"HORMONE REPLACEMENT THERAPY"
TO BE OR NOT TO BE - IS THAT THE QUESTION?
One would certainly think so if the media is to be believed at face value.
"More than 16,000 women participating in a major clinical trial (the Women's Health Initiative) were ordered to stop
taking hormone medication this week after tests revealed that the 6 million other American women taking the drugs were at risk" trumpeted ABC News.com.
This study was recruited between 1993 and 1998 and was supposed to produce the information we all needed and
wanted - a double blind prospective analysis that would finally give us definitive answers as to benefits versus risks related to estrogen and progesterone replacement therapy for peri- and post menopausal women.
Unfortunately, as I have complained ever since the study started, the estrogen chosen for use was Premarin (Pregnant Mare's Urine) taken orally, and the progesterone was Provera, a synthetic progestin quite different from real progesterone.
These choices of medication were no accident. The pharmaceutical manufacturers were extremely anxious that their brands of estrogen and progesterone be used. Think of the free publicity, the huge potential for increased sales if the study results confirmed more benefit than risk using these two products.
First, a little history is in order.
In 1942, Premarin was approved and came on the market in the United States. Real human estrogen (estradiol) had not yet been isolated or manufactured. In the mid 1960's, Dr. Robert Wilson, a private practitioner in New York, wrote a book which he called Feminine Forever.

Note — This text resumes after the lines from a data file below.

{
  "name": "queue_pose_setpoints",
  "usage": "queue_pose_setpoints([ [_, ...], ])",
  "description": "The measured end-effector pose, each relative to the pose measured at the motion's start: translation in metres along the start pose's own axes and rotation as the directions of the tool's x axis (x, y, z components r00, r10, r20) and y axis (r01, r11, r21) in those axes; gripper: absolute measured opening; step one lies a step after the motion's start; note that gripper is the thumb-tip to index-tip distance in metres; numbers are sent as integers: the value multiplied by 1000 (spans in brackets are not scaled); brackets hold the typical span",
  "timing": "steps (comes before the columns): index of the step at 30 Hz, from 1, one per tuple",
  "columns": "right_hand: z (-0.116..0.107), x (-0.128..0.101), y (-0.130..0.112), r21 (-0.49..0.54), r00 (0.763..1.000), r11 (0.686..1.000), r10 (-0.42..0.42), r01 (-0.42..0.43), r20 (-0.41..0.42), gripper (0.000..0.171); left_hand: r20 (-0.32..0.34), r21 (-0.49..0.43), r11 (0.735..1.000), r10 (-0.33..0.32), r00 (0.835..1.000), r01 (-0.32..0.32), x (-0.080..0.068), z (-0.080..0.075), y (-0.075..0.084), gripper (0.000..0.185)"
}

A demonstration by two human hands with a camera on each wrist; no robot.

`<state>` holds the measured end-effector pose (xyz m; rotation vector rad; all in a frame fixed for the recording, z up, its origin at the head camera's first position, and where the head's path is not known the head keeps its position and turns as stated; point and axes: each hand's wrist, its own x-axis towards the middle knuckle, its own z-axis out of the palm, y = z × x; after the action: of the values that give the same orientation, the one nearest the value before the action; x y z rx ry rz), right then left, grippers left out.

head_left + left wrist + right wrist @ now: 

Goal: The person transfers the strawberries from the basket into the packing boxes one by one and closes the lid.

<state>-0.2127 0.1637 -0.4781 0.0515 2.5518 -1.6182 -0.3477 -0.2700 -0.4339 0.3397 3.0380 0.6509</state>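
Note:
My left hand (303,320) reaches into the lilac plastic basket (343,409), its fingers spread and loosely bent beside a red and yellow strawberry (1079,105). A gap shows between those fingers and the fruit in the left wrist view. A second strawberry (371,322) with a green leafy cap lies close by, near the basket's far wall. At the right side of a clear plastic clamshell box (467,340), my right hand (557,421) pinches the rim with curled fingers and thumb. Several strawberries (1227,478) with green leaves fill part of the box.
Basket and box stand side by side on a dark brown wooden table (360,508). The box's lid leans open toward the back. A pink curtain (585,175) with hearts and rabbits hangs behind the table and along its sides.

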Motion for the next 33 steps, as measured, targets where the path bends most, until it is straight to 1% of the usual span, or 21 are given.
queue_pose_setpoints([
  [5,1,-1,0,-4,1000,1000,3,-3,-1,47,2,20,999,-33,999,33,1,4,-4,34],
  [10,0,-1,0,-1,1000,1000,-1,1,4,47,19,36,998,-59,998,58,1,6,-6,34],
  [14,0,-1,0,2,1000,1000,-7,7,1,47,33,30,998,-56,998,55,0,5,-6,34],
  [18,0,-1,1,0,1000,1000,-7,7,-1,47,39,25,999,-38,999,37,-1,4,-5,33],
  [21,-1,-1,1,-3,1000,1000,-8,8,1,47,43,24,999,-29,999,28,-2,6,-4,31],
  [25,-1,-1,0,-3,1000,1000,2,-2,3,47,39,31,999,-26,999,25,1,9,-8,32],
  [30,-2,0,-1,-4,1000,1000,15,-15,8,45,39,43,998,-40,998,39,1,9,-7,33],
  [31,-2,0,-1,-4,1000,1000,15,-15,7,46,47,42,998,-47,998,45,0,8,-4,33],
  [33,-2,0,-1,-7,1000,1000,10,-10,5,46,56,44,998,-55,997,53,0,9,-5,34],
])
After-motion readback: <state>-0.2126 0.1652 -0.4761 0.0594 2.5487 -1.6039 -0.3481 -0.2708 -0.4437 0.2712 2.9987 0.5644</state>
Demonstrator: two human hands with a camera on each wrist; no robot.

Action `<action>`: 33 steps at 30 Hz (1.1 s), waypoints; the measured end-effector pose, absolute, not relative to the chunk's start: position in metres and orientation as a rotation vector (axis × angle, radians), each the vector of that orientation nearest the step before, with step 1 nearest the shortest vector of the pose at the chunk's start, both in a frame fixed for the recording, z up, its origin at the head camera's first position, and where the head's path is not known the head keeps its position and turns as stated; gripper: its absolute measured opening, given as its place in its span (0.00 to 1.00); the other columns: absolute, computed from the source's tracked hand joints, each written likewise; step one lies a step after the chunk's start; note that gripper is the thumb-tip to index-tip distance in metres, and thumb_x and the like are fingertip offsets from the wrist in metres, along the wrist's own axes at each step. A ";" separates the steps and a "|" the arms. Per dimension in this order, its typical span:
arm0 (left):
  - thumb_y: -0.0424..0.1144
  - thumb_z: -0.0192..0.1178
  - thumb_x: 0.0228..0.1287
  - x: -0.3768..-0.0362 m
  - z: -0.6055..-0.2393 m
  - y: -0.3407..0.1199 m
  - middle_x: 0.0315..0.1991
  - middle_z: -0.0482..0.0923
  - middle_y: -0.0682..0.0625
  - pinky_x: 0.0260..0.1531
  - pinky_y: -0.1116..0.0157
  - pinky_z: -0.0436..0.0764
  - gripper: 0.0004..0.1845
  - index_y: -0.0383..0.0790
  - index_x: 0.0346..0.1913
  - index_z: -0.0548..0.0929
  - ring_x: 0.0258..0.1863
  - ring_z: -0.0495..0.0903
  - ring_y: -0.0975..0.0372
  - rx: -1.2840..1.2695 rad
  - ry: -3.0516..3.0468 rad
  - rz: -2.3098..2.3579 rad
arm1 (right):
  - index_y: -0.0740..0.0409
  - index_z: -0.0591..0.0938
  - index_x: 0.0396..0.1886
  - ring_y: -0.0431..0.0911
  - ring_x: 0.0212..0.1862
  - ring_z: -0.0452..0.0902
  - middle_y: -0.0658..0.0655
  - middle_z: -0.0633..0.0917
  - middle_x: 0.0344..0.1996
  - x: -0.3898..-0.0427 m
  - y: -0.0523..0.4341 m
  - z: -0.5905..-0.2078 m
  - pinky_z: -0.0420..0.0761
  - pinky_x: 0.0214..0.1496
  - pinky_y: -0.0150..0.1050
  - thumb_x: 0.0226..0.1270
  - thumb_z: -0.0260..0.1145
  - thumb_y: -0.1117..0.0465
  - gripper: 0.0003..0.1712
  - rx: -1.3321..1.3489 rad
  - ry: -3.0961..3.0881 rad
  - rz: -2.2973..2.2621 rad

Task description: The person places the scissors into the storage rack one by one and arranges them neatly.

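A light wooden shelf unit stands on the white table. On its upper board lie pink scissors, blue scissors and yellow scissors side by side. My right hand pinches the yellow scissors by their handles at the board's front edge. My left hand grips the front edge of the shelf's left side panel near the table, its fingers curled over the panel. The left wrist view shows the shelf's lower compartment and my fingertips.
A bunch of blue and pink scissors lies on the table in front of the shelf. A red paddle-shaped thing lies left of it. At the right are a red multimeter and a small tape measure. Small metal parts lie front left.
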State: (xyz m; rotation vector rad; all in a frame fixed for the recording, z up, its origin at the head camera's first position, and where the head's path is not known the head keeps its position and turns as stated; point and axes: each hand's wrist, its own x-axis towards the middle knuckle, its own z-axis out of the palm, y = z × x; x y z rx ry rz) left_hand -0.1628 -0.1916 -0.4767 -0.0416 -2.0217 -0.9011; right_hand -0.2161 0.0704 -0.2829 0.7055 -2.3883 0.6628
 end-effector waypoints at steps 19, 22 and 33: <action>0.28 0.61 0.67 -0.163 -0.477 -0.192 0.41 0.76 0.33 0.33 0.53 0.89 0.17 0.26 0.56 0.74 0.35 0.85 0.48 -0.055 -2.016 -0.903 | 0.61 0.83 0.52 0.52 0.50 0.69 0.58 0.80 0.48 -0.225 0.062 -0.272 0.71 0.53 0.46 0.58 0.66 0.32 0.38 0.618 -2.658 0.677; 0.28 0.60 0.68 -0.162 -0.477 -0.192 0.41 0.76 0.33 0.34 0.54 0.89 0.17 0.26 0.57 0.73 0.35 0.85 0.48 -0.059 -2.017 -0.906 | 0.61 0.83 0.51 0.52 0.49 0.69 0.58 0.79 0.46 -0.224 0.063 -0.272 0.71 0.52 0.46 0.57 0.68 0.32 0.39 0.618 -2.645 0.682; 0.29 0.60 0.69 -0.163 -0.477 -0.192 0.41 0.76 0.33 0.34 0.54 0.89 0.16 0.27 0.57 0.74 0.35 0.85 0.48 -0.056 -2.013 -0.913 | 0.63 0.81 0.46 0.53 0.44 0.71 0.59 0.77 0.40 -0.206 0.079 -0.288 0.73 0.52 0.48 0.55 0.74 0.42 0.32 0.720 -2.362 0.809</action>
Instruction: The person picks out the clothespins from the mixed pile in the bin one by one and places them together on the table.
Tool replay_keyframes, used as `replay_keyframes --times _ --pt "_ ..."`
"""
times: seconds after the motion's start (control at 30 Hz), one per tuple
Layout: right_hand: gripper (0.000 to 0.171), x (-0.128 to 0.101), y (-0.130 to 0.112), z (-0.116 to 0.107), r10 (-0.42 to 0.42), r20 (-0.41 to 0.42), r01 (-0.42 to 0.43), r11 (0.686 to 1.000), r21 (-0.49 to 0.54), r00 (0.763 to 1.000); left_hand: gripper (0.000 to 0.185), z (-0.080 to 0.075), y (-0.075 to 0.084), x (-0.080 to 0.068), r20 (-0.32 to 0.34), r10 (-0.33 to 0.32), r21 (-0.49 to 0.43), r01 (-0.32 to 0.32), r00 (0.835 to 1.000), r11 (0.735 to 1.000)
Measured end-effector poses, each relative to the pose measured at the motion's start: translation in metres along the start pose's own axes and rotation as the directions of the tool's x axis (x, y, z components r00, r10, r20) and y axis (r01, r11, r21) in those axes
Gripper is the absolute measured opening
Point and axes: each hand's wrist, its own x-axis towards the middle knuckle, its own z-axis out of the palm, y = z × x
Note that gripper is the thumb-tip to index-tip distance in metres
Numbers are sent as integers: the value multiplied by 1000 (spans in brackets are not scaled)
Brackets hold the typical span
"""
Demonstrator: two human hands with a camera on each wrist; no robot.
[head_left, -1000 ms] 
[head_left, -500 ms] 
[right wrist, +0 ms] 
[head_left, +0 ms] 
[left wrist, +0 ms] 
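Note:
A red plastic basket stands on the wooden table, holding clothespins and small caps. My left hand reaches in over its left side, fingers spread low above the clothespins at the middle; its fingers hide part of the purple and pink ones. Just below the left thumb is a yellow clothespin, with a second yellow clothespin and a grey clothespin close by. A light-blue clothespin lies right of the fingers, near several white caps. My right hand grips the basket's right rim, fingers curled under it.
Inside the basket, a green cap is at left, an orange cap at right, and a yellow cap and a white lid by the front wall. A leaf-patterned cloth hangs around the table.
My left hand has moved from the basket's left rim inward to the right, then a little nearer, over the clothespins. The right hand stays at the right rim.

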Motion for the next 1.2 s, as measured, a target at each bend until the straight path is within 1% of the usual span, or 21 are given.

The pharmaceutical company with the patent on Premarin immediately realized that the concept of hormone replacement therapy using their drug would be a financial bonanza if they could sell that idea to American women. They promoted the book into a national best seller and began to reap the financial reward (2 billion dollars per year at present).
The Premarin juggernaut had been born.
It steamed along as sales gradually increased, until an article appeared in the "New England Journal of Medicine" in the early 1980's reporting on estrogen use (Premarin, of course) and the risk of heart disease. This article, derived from data in the Harvard Nurses Study, claimed a marked increase in the risk of heart attack in estrogen users. Subsequent reports from around the world showed the opposite.
No one - then or now - compared dos-age, route of administration, or blood estrogen levels. In 1992, a French endocrinologist,"Dr. Bruno des Lignieres", brought the question of "route of administration of the estrogen" and "first pass through the liver" effect to the fore. See "Special Bulletin" which I wrote in March 1992. His concept, however, was largely ignored, especially in this country. Premarin continued to be the estrogen of choice in the U.S. and the drug used almost exclusively for research studies. It is still currently the second most prescribed drug of any kind in America.
In 1998, Dr. Gerald Friede at the Cooper Clinic undertook a study of my patients, who were on non-oral estradiol hormone replacement, and compared them to other patients on oral or no hormone replacement. The results of his study are detailed in my "Special Bulletin" May 1998.
Monitoring "estrogen replacement", which is crucial, is summarized and explained in my article of the same name, which is available, as are the others, in my office. Should you be on hormone replacement therapy done correctly with non-oral human estradiol and real human progesterone, monitored with periodic blood levels? YES! Do the benefits largely outweigh the risks? YES! Should Premarin be taken off the market? Probably.
Should a prospective double blind study using non-oral estradiol be undertaken in this country?Absolutely! Will it happen? Almost certainly not, since no drug company has any financial incentive to do so, and government funding for research is almost impossible to obtain at this time.